YOUR OBJECTIVE: Print the whole listing below exactly as given, pictures excluded.

Top of DATA PROVIDED

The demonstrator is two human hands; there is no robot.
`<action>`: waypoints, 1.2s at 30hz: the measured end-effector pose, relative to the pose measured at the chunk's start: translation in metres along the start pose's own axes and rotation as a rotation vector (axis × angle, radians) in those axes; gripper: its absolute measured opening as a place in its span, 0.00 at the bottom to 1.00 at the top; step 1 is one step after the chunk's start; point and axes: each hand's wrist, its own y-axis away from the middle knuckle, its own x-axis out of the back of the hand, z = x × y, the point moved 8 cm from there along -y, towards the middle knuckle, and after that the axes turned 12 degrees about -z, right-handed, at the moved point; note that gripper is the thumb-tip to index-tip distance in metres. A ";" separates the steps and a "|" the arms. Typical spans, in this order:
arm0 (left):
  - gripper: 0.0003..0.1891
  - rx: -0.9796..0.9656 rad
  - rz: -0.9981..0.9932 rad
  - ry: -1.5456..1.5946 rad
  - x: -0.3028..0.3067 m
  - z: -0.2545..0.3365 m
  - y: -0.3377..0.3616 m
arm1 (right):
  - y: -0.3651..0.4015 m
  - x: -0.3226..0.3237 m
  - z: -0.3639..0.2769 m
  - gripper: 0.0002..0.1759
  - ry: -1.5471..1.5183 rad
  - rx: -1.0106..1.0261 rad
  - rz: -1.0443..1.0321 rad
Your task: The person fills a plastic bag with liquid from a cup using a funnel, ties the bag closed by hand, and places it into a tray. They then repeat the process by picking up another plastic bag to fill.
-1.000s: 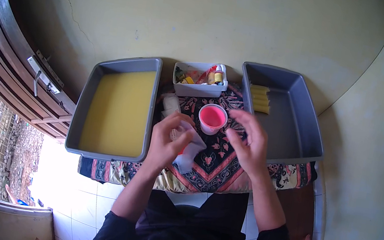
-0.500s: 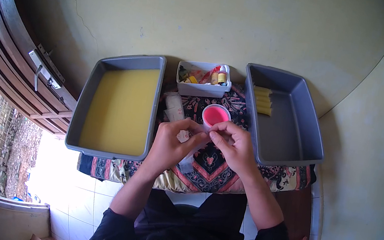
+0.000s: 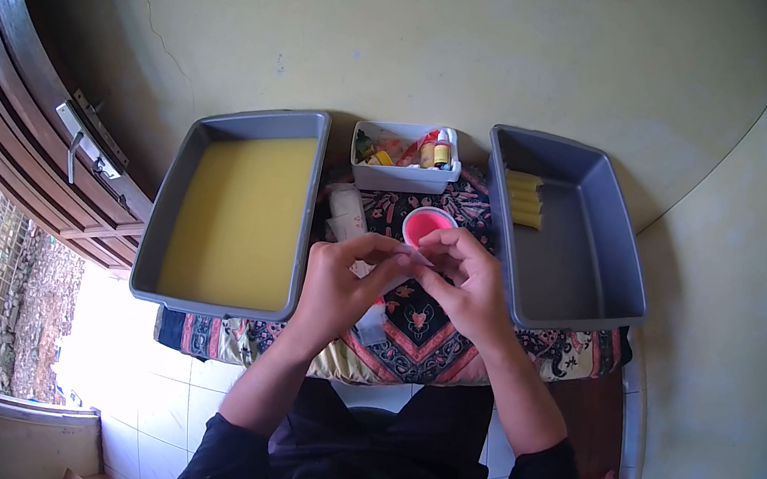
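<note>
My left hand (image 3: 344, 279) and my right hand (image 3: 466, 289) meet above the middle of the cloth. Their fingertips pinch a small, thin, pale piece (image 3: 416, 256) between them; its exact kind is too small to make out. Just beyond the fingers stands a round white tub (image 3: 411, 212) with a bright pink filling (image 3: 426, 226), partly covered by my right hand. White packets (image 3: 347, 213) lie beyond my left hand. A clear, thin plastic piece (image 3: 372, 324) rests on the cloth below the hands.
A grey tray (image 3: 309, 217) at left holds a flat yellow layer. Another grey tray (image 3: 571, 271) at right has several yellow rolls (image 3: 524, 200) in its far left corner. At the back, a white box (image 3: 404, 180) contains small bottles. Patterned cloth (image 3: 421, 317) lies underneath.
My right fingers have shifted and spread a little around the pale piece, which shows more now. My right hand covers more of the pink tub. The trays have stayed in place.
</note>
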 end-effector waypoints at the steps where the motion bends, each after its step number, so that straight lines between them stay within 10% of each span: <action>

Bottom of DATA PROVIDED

PROBLEM SOLUTION:
The demonstrator is two human hands; there is no robot.
`<action>`: waypoints, 1.2s at 30hz: the measured end-effector pose, relative to the pose measured at the chunk's start: translation in metres along the start pose's own axes and rotation as a rotation vector (axis × angle, radians) in those axes; gripper: its absolute measured opening as a place in its span, 0.00 at the bottom to 1.00 at the top; step 1 is one step after the chunk's start; point and axes: each hand's wrist, its own y-axis away from the middle knuckle, its own x-axis out of the back of the hand, z = x × y, the point moved 8 cm from there along -y, towards the middle knuckle, and after that the axes turned 12 degrees about -z, right-handed, at the moved point; note that gripper is the thumb-tip to index-tip distance in metres. A ";" separates the steps and a "|" the arms. Typical spans, in this order:
arm0 (left):
  - gripper: 0.0003..0.1891
  - rx: -0.9796..0.9656 rad
  - rz: -0.9981..0.9932 rad
  - ry: -1.5456..1.5946 rad
  - x: -0.3028..0.3067 m
  - z: -0.2545..0.3365 m
  - y: -0.3377..0.3616 m
arm1 (right):
  - y: -0.3651..0.4015 m
  - x: -0.3226..0.3237 m
  - z: -0.3639..0.2769 m
  - gripper: 0.0002..0.1759
  - ry: -1.5471..1.5183 rad
  - rx: -1.0106..1.0261 rad
  - rz: -1.0443..1.0321 rad
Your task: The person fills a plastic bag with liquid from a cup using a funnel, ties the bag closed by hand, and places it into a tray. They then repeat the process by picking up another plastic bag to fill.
-1.000s: 
-0.500s: 
+0.000s: 
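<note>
My left hand (image 3: 344, 279) and my right hand (image 3: 466, 289) meet above the middle of the cloth. Their fingertips pinch a small, thin, pale piece (image 3: 416, 256) between them; its exact kind is too small to make out. Just beyond the fingers stands a round white tub (image 3: 411, 212) with a bright pink filling (image 3: 426, 226), partly covered by my right hand. White packets (image 3: 347, 213) lie beyond my left hand. A clear, thin plastic piece (image 3: 372, 324) rests on the cloth below the hands.
A grey tray (image 3: 309, 217) at left holds a flat yellow layer. Another grey tray (image 3: 571, 271) at right has several yellow rolls (image 3: 524, 200) in its far left corner. At the back, a white box (image 3: 404, 180) contains small bottles. Patterned cloth (image 3: 421, 317) lies underneath.
My right fingers have shifted and spread a little around the pale piece, which shows more now. My right hand covers more of the pink tub. The trays have stayed in place.
</note>
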 end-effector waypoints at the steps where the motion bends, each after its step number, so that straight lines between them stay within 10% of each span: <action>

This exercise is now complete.